Task description
Write out the line with "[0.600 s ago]" and every later line through the end of the data below, exactly as given, with no pictures in the copy.

The data
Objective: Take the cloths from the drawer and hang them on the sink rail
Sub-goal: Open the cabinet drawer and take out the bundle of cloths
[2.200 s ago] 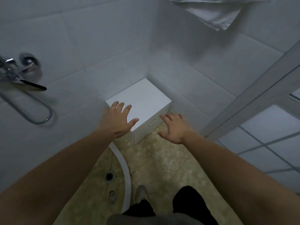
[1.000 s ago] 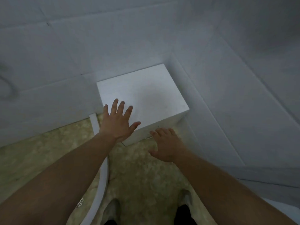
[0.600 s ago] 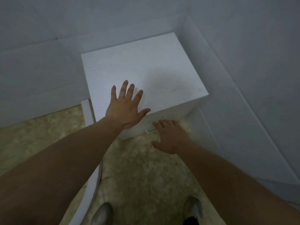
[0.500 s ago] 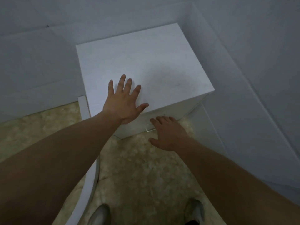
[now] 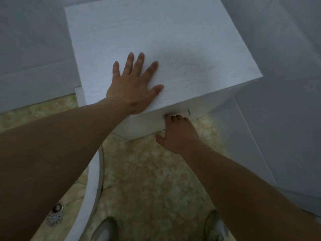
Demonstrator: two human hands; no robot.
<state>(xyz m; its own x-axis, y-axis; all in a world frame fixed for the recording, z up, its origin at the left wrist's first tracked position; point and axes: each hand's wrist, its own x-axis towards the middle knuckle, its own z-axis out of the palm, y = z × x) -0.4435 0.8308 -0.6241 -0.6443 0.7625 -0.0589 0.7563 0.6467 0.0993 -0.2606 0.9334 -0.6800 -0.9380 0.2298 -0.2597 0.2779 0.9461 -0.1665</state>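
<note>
Fingers of the left hand point(image 5: 133, 87) are spread straight and laid flat on top of the white cabinet point(image 5: 173, 49), near its front edge. The right hand point(image 5: 177, 133) is curled at the top drawer's handle point(image 5: 188, 112), fingertips hooked under it (the grip itself is hidden). The drawer point(image 5: 147, 122) is shut, and no cloths are seen. Two shoes point(image 5: 104, 230) are planted on the mottled floor point(image 5: 147, 180).

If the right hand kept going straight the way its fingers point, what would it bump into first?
Most likely the top drawer front of the white cabinet: the right hand has its fingertips curling at the handle just under the top edge. Actual contact is unclear.
</note>
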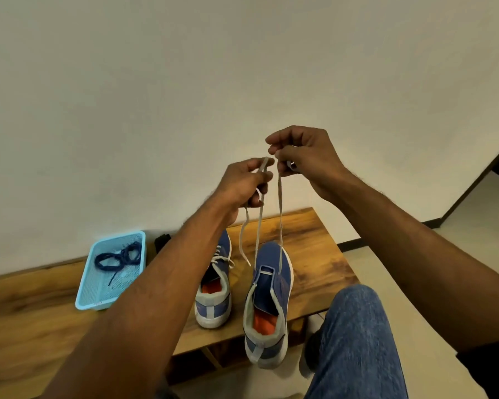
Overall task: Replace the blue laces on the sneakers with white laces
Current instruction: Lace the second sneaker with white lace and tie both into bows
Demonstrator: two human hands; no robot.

Output below
[0.600 s ago] 
[0.500 s ago] 
[now] 
Demonstrator: two human hands; no robot.
<state>(xyz m; its own x-axis, y-axis; all in a world frame fixed for the recording, z up, its origin at the left wrist's first tracked position; point and axes: each hand's wrist, its own x-axis towards the middle knuckle, its own z-axis out of the palm, y = z × x) -0.4435 0.8308 -0.6241 -0.6443 0.7625 -0.0589 0.7563 0.6467 0.0993 -0.2606 0.9334 -0.6800 -0.9380 0.2298 -0.2597 0.2779 0.9461 -0.1665</state>
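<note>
Fingers of the left hand point(image 5: 133, 87) are spread straight and laid flat on top of the white cabinet point(image 5: 173, 49), near its front edge. The right hand point(image 5: 177, 133) is curled at the top drawer's handle point(image 5: 188, 112), fingertips hooked under it (the grip itself is hidden). The drawer point(image 5: 147, 122) is shut, and no cloths are seen. Two shoes point(image 5: 104, 230) are planted on the mottled floor point(image 5: 147, 180).

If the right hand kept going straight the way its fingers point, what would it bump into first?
Most likely the top drawer front of the white cabinet: the right hand has its fingertips curling at the handle just under the top edge. Actual contact is unclear.
</note>
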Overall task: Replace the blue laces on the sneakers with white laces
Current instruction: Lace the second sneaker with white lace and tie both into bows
Demonstrator: two human hands; no robot.

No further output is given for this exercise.